Фабрика была кирпичная, двухэтажная; прямо перед воротами тянулась глубокая канава, а за ней — пыльная, плохо мощеная улица. Улицу почему-то называли Сущевский вал, хотя никакого вала не было, одни выбоины и ухабы. День-деньской по этой улице тарахтели ломовые подводы, летом столбами вилась желтая пыль, а зимой наметало косые сугробы. Летом среди улицы усаживалась артель, мужики обертывали ноги тряпками, дробили булыжник и мостили плешины на мостовой. А приходила осень, грязь — и вновь многострадальные ломовые лошади ныряли в ухабах… Все-таки тут чувствовался город: по вечерам проходил фонарщик с лесенкой и зажигал фонари. Хотя фонари стояли редко и светили слабо, но такого в деревне не увидишь.
А в проездах Марьиной рощи было совсем как в деревне. Лишь по Шереметевской да по Александровской улицам вдоль домов и заборов протянуты деревянные мостки.
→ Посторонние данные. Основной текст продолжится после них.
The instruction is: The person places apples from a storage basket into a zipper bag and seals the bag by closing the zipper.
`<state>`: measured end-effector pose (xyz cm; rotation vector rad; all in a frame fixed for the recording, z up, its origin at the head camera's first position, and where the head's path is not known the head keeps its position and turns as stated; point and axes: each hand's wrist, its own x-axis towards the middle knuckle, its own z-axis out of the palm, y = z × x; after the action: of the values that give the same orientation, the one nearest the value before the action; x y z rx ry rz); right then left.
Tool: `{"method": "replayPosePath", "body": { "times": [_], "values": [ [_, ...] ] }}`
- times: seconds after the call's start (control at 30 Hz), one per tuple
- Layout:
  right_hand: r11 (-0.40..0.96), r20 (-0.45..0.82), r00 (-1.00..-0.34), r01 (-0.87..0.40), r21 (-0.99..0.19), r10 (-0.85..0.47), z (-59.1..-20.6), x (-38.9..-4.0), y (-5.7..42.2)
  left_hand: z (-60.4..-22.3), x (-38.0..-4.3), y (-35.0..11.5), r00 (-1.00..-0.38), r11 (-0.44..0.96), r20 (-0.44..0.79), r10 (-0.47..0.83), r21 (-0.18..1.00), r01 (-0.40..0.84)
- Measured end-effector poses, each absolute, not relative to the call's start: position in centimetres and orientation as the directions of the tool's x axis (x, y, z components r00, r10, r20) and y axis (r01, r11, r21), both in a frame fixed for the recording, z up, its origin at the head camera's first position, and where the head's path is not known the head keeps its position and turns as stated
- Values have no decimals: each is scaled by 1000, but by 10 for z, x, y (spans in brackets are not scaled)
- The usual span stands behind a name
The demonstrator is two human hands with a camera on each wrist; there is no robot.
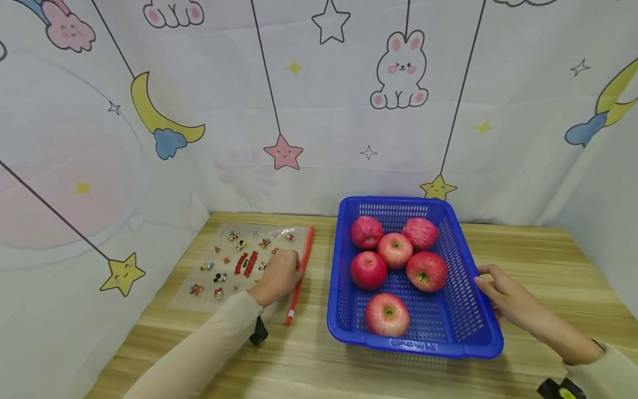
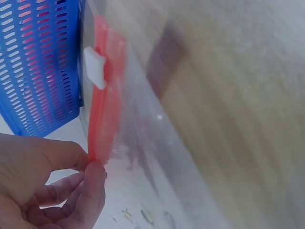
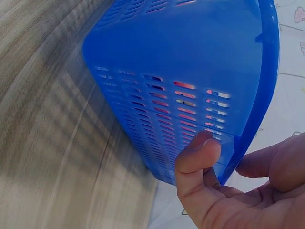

Но по ним ходи осторожно: гнилые и с дырами, разве только в грязищу, когда иначе не пройти, но иди с опаской. А кто в Марфушином возрасте ходит с опаской, шаг за шагом? Куда проще: скинь тяжелые башмаки и дуй прямо по улице…
Трудно было привыкнуть к фабрике: много людей и очень шумно. Машины жужжат, работницы, когда нет хозяина, все время меж собой разговаривают, а чтобы слышно было, громко кричат друг другу, точно ругаются. Но они не ругаются, просто говорят о своих делах, иные песни поют…
В закутке, который называется конторкой, сидит Александра Павловна. Она в этом отделении главная; выходит она из конторки редко, больше сидит в закутке и без передышки ест и чайник за чайником пьет. Такая худая, и куда в нее лезет? Иногда ее сменяет хозяйский брат Леонтий Гаврилович; он нестрашный, часто пьяненький, спит или песни мурлыкает, никто его не боится. Но и Леонтий Гаврилович еще не самый главный, над ним тоже есть начальник — Марфуша еще в этом плохо разбирается, — а над всеми самый большой хозяин — Кротов Иван Гаврилович. Говорят, есть и другой хозяин, Метелицьин, но того никто не знает, он на фабрике совсем и не бывает. Выше хозяина кто же? Царь, да, может, еще бог. А Марфуша в самом низу.